Berbakti Kepada Orang Tua. Suatu
hari ada seorang laki-laki datang menghadap Rasulullah shallallahu ’alaihi
wasallam. Dia bertanya, “Wahai Rasulullah, aku mempunyai harta kekayaan dan
anak. Sementara ayahku berkeinginan menguasai harta milikku dalam pembelanjaan.
Apakah yang demikian ini benar?” Maka jawab Rasulullah, “Dirimu dan harta
kekayaanmu adalah milik orang tuamu.” (HR. Ibnu Majah dari Jabir bin Abdillah).

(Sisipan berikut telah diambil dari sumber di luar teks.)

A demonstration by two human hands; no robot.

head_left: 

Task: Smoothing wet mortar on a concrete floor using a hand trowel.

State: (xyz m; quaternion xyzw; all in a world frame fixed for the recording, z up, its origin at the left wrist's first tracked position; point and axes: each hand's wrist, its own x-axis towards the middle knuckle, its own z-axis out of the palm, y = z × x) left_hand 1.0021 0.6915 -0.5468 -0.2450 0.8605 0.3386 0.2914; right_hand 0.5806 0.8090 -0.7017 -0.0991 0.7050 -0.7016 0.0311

Begitulah, syari’at Islam menetapkan betapa besar hak-hak orang tua atas
anaknya. Bukan saja ketika sang anak masih hidup dalam rengkuhan kedua orang
tuanya, bahkan ketika ia sudah berkeluarga dan hidup mandiri. Tentu saja
hak-hak yang agung tersebut sebanding dengan besarnya jasa dan pengorbanan yang
telah mereka berikan. Sehingga tak mengherankan jika perintah berbakti kepada
orang tua menempati ranking ke dua setelah perintah beribadah kepada Allah
dengan mengesakan-Nya. Allah berfirman (artinya), “Dan sembahlah Allah dan
janganlah kamu mempersekutukan-Nya dengan sesuatupun. Dan berbuat baiklah
kepada ibu bapakmu.” (QS. An-Nisa:36)
Birrul
Walidain, Bagaimana Caranya? Sebagai anak, sebenarnya banyak hal yang dapat
kita lakukan untuk mengekspresikan rasa bakti dan hormat kita kepada kedua
orang tua. Memandang dengan rasa kasih sayang dan bersikap lemah lembut kepada
mereka pun termasuk birrul walidain.
Allah
berfirman (artinya), “Dan ucapkanlah kepada mereka perkataan yang mulia, dan
rendahkanlah dirimu terhadap mereka berdua dengan penuh kasih sayang.” (QS.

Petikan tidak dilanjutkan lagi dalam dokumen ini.